YOUR TASK. Which of the lines in the records below hold the string "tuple"? Copy every one of them.

TASK DATA.
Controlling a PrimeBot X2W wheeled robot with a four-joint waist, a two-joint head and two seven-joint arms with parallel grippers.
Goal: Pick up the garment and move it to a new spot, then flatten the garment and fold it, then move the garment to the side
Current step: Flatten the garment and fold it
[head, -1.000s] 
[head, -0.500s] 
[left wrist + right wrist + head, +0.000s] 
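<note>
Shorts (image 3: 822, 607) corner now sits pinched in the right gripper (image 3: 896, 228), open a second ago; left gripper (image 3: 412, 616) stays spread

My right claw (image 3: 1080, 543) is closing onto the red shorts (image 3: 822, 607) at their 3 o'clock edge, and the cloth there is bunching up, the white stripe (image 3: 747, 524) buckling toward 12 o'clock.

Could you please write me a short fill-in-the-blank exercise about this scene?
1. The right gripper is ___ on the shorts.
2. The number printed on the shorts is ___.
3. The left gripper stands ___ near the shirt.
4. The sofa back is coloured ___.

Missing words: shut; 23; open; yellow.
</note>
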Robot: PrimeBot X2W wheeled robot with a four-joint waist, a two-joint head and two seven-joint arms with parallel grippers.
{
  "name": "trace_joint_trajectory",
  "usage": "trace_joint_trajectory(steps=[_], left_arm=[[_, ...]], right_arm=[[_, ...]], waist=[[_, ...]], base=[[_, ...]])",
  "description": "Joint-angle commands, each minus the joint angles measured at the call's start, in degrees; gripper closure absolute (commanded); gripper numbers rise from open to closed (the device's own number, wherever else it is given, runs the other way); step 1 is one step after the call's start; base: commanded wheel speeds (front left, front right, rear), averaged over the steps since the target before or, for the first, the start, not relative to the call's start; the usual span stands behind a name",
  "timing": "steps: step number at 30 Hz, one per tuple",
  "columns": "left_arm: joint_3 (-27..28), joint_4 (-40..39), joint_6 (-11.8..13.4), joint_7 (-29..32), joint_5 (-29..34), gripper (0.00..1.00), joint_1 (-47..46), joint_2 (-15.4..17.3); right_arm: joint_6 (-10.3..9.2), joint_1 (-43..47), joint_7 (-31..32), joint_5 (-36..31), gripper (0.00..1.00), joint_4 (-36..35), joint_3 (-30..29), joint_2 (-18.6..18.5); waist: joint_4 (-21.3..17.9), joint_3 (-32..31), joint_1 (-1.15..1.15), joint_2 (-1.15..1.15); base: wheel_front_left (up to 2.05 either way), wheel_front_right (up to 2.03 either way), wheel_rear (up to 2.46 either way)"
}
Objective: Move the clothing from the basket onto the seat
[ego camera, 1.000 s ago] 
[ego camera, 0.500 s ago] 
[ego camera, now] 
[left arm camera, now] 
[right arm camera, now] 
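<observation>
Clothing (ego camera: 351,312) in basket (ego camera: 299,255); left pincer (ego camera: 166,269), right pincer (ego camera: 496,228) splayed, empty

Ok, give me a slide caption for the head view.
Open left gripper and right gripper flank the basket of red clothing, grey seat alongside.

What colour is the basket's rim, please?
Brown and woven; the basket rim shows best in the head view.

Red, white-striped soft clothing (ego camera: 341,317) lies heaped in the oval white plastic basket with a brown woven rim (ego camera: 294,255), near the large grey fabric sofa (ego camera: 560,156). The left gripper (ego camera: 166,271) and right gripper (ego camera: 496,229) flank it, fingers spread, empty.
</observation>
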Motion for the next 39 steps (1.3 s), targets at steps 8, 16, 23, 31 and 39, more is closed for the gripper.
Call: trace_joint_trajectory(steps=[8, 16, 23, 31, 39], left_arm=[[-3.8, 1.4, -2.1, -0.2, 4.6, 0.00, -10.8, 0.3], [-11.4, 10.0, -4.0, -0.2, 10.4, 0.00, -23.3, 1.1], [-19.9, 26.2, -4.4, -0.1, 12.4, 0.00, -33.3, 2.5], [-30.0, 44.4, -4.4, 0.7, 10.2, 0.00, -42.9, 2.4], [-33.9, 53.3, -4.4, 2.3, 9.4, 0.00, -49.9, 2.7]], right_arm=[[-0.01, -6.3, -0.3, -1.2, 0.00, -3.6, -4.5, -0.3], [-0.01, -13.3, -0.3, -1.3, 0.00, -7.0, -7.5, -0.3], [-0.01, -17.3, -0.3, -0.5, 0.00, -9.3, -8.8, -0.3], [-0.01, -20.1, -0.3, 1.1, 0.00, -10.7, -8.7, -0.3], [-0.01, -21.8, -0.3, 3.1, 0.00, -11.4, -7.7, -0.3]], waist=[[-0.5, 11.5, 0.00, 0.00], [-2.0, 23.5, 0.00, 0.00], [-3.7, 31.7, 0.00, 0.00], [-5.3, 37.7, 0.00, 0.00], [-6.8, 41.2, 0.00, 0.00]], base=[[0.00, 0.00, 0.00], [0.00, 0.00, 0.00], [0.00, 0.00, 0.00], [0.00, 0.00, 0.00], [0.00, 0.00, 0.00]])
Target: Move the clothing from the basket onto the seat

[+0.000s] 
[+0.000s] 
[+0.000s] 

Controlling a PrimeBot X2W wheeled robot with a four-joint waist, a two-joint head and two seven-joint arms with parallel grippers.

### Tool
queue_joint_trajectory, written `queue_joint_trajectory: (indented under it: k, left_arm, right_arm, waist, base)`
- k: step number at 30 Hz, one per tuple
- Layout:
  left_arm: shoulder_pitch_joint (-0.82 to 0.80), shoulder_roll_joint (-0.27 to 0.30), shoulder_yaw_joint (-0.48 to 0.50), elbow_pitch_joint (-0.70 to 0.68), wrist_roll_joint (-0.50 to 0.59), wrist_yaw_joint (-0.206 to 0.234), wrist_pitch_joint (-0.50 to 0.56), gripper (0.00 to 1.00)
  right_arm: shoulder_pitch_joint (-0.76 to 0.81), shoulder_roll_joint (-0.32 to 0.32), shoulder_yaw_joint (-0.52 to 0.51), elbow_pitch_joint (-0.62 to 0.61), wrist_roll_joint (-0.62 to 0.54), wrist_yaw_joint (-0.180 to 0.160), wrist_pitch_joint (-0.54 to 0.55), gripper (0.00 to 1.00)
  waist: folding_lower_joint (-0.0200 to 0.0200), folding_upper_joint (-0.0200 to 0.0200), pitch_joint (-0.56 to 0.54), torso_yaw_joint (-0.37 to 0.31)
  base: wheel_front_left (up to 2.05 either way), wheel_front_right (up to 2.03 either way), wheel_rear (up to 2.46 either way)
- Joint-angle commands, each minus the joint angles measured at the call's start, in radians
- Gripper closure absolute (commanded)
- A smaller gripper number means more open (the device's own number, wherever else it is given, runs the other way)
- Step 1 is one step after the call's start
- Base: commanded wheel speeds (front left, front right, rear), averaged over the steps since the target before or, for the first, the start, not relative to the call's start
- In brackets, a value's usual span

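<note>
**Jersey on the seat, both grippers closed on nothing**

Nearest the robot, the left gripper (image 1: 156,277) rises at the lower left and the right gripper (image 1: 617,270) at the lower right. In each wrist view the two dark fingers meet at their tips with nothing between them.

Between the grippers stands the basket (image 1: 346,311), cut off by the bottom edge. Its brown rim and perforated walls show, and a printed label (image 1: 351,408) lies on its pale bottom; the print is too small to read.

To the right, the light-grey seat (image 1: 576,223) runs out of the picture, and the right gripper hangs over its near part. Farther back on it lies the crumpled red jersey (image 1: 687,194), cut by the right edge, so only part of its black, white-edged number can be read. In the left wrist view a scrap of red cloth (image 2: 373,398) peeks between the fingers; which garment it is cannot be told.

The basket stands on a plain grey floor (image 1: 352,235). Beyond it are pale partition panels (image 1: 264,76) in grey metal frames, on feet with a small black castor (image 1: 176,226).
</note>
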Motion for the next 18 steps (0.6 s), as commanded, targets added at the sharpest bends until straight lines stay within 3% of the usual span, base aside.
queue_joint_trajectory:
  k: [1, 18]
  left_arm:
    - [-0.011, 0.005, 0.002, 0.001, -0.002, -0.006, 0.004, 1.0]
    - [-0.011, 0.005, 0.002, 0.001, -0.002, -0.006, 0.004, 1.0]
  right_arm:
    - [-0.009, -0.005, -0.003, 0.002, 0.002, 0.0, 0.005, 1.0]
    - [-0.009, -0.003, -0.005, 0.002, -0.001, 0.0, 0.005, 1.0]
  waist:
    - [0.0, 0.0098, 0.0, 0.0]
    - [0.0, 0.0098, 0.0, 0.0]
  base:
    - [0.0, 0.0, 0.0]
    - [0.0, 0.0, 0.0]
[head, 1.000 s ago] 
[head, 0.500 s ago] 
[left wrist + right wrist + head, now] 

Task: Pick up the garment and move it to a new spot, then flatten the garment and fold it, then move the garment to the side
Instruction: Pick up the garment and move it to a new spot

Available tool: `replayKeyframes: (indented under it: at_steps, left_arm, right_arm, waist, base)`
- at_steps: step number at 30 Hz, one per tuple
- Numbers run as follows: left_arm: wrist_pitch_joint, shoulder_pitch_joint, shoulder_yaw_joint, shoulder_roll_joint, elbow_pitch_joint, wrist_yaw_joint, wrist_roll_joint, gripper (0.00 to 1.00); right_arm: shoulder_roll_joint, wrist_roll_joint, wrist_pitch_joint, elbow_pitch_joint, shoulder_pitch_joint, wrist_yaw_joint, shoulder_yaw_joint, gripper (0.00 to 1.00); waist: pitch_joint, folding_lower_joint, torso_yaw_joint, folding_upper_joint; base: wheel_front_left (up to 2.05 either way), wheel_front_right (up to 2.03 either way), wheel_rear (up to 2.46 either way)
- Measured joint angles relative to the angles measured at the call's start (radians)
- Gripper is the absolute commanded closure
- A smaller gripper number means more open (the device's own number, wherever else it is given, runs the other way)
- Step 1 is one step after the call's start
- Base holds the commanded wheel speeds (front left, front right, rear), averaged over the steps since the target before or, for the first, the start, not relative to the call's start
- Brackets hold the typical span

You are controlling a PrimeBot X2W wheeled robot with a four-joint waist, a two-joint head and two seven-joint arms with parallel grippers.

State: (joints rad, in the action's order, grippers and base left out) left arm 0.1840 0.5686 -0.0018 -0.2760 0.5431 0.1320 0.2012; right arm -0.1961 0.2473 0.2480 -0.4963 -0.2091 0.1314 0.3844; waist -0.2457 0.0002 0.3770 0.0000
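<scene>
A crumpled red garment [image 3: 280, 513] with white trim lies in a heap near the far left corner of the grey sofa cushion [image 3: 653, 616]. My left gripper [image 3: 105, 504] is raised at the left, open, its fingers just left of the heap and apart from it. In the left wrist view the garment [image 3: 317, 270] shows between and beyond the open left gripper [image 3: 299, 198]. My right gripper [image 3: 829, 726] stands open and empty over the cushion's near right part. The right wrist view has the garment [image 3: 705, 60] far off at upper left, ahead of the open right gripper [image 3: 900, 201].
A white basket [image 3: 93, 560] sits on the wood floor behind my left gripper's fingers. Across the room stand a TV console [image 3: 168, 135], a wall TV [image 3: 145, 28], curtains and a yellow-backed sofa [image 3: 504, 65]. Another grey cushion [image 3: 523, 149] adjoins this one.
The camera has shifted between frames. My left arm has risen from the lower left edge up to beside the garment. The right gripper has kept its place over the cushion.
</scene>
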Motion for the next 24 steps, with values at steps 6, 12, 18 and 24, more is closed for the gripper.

PROBLEM SOLUTION.
  "timing": "steps: step number at 30 Hz, one per tuple",
- k: step number at 30 Hz, one per tuple
- at_steps: step number at 30 Hz, one per tuple

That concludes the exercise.